W czasie kręconych w Londynie zdjęć do nowego filmu Romana Polańskiego, „Autora Widmo”, reżysera nie było na planie, ekipa łączyła się jednak z Polańskim przez internet - powiedział operator Paweł Edelman.
„Autor Widmo”, z Piercem Brosnanem i Ewanem McGregorem w rolach głównych i ze zdjęciami Pawła Edelmana, trafi do polskich kin 19 lutego. Wcześniej, 12 lutego, będzie prezentowany na festiwalu Berlinale. Film zrealizowano na podstawie powieści Roberta Harrisa Ghostwriter . Głównym bohaterem jest były premier Wielkiej Brytanii Adam Lang. Polityk zleca spisanie swych wspomnień partyjnemu działaczowi Michaelowi McArze. Przed zakończeniem pracy nad biografią, McAra ginie w zagadkowych okolicznościach. Gdy Lang zleca ukończenie książki innej osobie, okazuje się, że ktoś - za wszelką cenę - nie chce dopuścić do ujawnienia w niej prawdy o pewnych wydarzeniach.
PAP: W jakim okresie i w których miejscach na świecie, oprócz Wielkiej Brytanii, realizowaliście zdjęcia do „Autora Widmo”?
Paweł Edelman: Zdjęcia rozpoczęły się w lutym ubiegłego roku, a zakończyły w okolicy maja. Naszą bazą produkcyjną był Berlin i studio w Babelsbergu. Tam nakręciliśmy sceny wnętrz w wybudowanych dekoracjach oraz kilka plenerów i wnętrz naturalnych. Plenery nadmorskie znaleźliśmy na dwóch niemieckich wyspach - Sylt i Uznam.
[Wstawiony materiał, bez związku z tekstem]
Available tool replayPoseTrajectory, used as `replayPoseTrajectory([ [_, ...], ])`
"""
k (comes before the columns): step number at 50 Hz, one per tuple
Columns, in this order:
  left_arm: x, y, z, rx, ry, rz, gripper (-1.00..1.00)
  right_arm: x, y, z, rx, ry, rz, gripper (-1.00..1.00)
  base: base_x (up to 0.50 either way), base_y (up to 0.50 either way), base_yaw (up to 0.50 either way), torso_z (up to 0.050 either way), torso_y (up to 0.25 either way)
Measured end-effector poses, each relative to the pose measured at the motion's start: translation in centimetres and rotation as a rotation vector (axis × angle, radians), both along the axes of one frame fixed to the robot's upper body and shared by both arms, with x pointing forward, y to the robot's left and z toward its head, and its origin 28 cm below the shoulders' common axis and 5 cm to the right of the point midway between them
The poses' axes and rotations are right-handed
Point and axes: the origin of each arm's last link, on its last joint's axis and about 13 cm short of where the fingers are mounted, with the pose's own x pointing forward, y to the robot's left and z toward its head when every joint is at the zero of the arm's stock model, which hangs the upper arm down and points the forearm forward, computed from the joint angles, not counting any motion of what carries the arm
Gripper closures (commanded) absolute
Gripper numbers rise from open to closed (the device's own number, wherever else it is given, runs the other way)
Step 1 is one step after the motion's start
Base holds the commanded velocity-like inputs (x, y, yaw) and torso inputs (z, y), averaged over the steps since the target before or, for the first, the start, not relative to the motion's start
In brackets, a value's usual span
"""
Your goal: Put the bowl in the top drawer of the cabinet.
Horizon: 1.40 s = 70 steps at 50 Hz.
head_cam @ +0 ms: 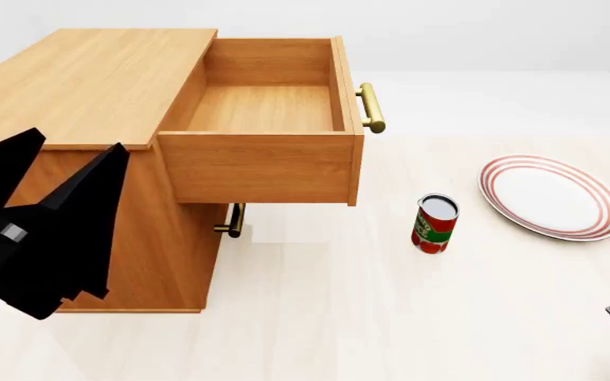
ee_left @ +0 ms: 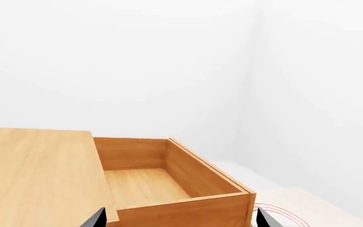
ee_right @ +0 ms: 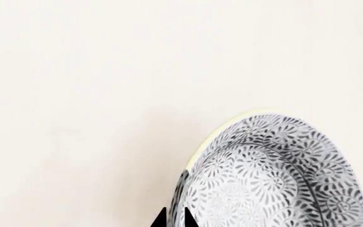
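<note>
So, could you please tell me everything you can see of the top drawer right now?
The top drawer is a light-brown, wood-grain box, pulled well out of the cabinet and standing open. Its inside is empty, with the floor and four walls bare. A horizontal brass bar handle sits on its front panel. It hangs level above the lower drawer's handle, and nothing touches it apart from the cabinet it slides in. The left wrist view shows the same empty interior.
</note>
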Motion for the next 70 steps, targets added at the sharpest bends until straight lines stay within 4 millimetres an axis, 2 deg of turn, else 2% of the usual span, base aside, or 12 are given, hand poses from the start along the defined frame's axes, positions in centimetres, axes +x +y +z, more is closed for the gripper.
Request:
replayPoseTrajectory([
  [12, 0.1, 0.0, -0.1, -0.006, 0.000, -0.003, -1.00, -2.1, 0.3, 4.9, 0.007, 0.002, 0.029, 1.00, 0.00, 0.00, 0.00, 0.000, 0.000],
  [21, 0.0, 0.0, -0.1, -0.015, 0.001, -0.004, -1.00, -1.6, 1.4, 8.7, -0.009, 0.027, 0.128, 1.00, 0.00, 0.00, 0.00, 0.000, 0.000],
  [34, -0.4, 0.2, 0.0, -0.033, -0.003, -0.006, -1.00, 1.6, 2.9, 16.0, -0.083, 0.014, 0.346, 1.00, 0.00, 0.00, 0.00, 0.000, 0.000],
  [46, -1.0, 0.2, 0.2, -0.042, -0.015, -0.006, -1.00, 5.5, 4.4, 22.4, -0.136, -0.044, 0.541, 1.00, 0.00, 0.00, 0.00, 0.000, 0.001],
  [70, -1.8, 0.3, 0.7, -0.048, -0.032, -0.003, -1.00, 13.8, 9.1, 33.1, -0.240, -0.131, 0.891, 1.00, 0.00, 0.00, 0.00, 0.000, 0.000],
])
Kręciliśmy jeszcze sceny na promie pływającym między niemiecką miejscowością List a duńskim portem Rome. Londyn odwiedziliśmy na chwilę wiosną ubiegłego roku. Poza tym kilka scen plenerowych nakręciliśmy na wschodnim wybrzeżu USA, w okolicy Bostonu.
PAP: Czym zafascynować może widza historia przedstawiona w „Autorze Widmo”? Jak ważna dla Pana samego była praca na planie tego filmu?
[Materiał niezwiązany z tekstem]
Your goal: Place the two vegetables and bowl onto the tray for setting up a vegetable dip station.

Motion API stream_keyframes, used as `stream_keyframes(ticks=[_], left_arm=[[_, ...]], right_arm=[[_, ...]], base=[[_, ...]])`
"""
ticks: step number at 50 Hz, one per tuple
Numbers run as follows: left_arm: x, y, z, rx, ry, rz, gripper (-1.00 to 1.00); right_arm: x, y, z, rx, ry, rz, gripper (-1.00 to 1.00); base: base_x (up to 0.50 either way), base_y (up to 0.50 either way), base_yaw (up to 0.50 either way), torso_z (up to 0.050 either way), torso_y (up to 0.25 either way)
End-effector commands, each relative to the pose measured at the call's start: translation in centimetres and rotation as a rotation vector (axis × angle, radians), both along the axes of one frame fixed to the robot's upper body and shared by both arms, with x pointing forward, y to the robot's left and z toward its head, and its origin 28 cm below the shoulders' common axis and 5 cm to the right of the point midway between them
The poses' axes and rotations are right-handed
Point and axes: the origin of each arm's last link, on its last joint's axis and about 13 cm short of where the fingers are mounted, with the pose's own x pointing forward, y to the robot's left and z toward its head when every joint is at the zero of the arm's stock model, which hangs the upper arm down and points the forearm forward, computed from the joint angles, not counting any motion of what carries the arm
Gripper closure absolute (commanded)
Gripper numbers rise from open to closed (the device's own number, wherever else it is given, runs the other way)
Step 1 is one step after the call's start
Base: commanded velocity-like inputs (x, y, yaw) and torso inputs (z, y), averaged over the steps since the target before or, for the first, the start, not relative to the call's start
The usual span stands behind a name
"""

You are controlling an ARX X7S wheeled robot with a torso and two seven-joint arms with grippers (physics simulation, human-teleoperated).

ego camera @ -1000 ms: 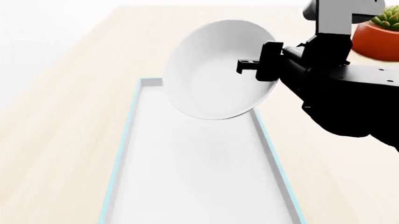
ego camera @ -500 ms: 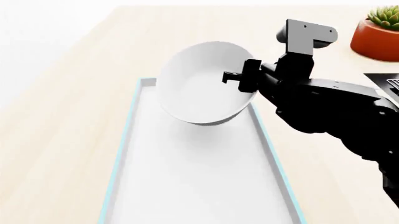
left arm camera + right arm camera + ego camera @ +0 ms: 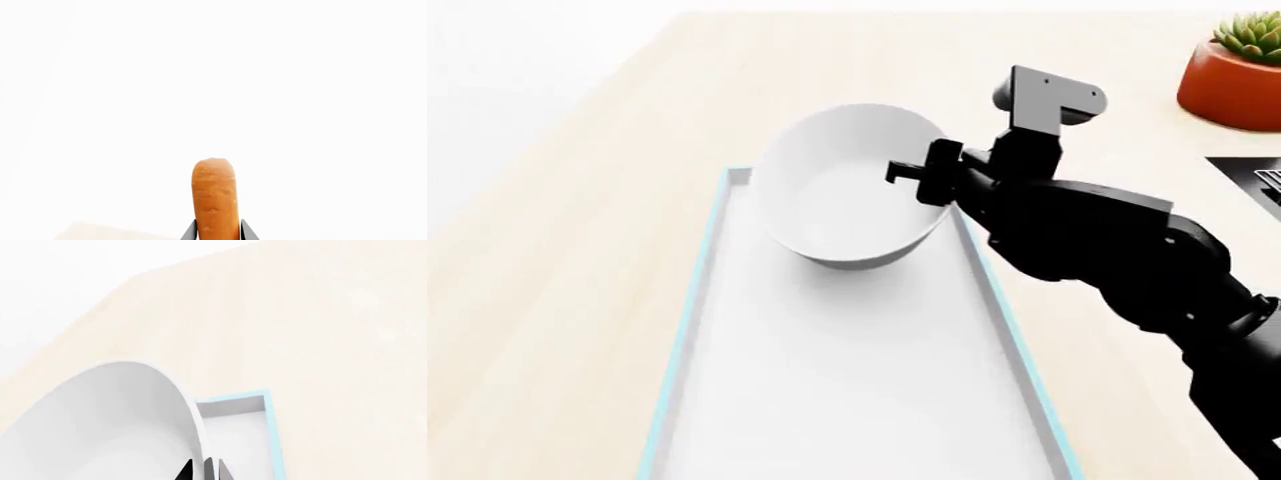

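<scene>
The white bowl (image 3: 841, 190) hangs tilted low over the far end of the tray (image 3: 698, 310), which has a light blue rim. My right gripper (image 3: 916, 176) is shut on the bowl's right rim. In the right wrist view the bowl (image 3: 100, 415) fills the near side, its rim pinched in my gripper (image 3: 205, 471), with the tray's corner (image 3: 257, 402) beyond. My left gripper (image 3: 217, 235) is shut on the orange carrot (image 3: 215, 195), which points away against a blank white background. The cucumber is out of view. The head view does not show the left arm.
The tray lies lengthwise on a pale wooden table (image 3: 574, 250). A terracotta plant pot (image 3: 1232, 75) stands at the far right. A dark flat object (image 3: 1257, 178) shows at the right edge. My right arm (image 3: 1094, 240) reaches over the tray's right rim.
My right gripper has carried the bowl down and to the left, lower over the tray's far end, and the bowl is less steeply tilted.
</scene>
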Motion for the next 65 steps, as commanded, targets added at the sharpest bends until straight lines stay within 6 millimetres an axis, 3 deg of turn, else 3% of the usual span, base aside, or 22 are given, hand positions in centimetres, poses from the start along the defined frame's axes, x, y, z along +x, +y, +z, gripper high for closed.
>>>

Paweł Edelman: Historia, którą opowiadamy w „Autorze...” jest dość uniwersalna. Może zainteresować wielu odbiorców. To opowieść o człowieku, który zrządzeniem przypadku - czy losu - jest wciągany, krok po kroku, w skomplikowaną intrygę zataczającą coraz szersze kręgi. Nasz bohater podejmuje niebezpieczną grę, w której stawka jest bardzo wysoka. Gatunkowo można nasz film określić jako thriller polityczny, ponieważ intryga, którą odsłaniamy dotyczy najwyższych kręgów władzy. Dla mnie był to film o tyle odmienny od „Pianisty” i „Olivera Twista”, że traktuje on o współczesności i porusza aktualny temat. W filmach współczesnych my, operatorzy, dostajemy do sfotografowania rzeczywistość mniej wystylizowaną, mniej "obrobioną" scenograficznie - co oznacza, że wykreowanie jednorodnego stylu obrazowego jest nieco trudniejsze. Jeśli zaś chodzi o współpracę z Romanem Polańskim: każde spotkanie z Romanem jest ogromną przyjemnością i wielką przygodą. Tak było i tym razem.
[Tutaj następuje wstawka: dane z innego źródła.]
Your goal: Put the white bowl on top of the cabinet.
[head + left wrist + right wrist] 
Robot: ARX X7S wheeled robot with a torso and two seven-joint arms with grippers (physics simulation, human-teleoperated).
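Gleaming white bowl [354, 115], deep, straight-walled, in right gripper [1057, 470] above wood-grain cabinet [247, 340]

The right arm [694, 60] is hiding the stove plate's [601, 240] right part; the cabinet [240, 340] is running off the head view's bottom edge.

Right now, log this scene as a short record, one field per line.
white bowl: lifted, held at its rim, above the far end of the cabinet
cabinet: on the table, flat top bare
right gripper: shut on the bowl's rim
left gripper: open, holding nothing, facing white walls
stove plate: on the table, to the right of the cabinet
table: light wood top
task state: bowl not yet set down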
PAP: Roman Polański pracował nad „Autorem Widmo” w szczególnych okolicznościach. Część filmu reżyserował z daleka, nie będąc obecnym na planie. Wielka Brytania, gdzie m.in. kręcono zdjęcia, ma z USA umowę o ekstradycji, Brytyjczycy mogliby wydać Polańskiego Amerykanom. Jak nieobecność reżysera wpłynęła na Pańską pracę, jako operatora, oraz pracę reszty ekipy?
Paweł Edelman: Roman nie wziął udziału w zdjęciach londyńskich. Nie było go tam fizycznie. Oczywiście przed naszym wyjazdem wiedzieliśmy bardzo szczegółowo, gdzie i co będziemy kręcić. Zainscenizowaliśmy próby z udziałem aktorów i statystów jeszcze w Berlinie i ustaliliśmy, jakie nakręcimy ujęcia. W czasie zdjęć mieliśmy zorganizowane szybkie połączenie internetowe, które umożliwiało Romanowi dostęp do podglądu kamery. Nie sadzę, by ta sytuacja w jakikolwiek sposób źle wpłynęła na naszą pracę... Przewrotny los sprawił, że opisując sytuację byłego premiera Wielkiej Brytanii Adama Langa - który otoczony przez wrogów i zaszczuty przez media zamyka się w willi nad morzem - w jakiś sposób przewidzieliśmy to, co dzieje się teraz z Polańskim.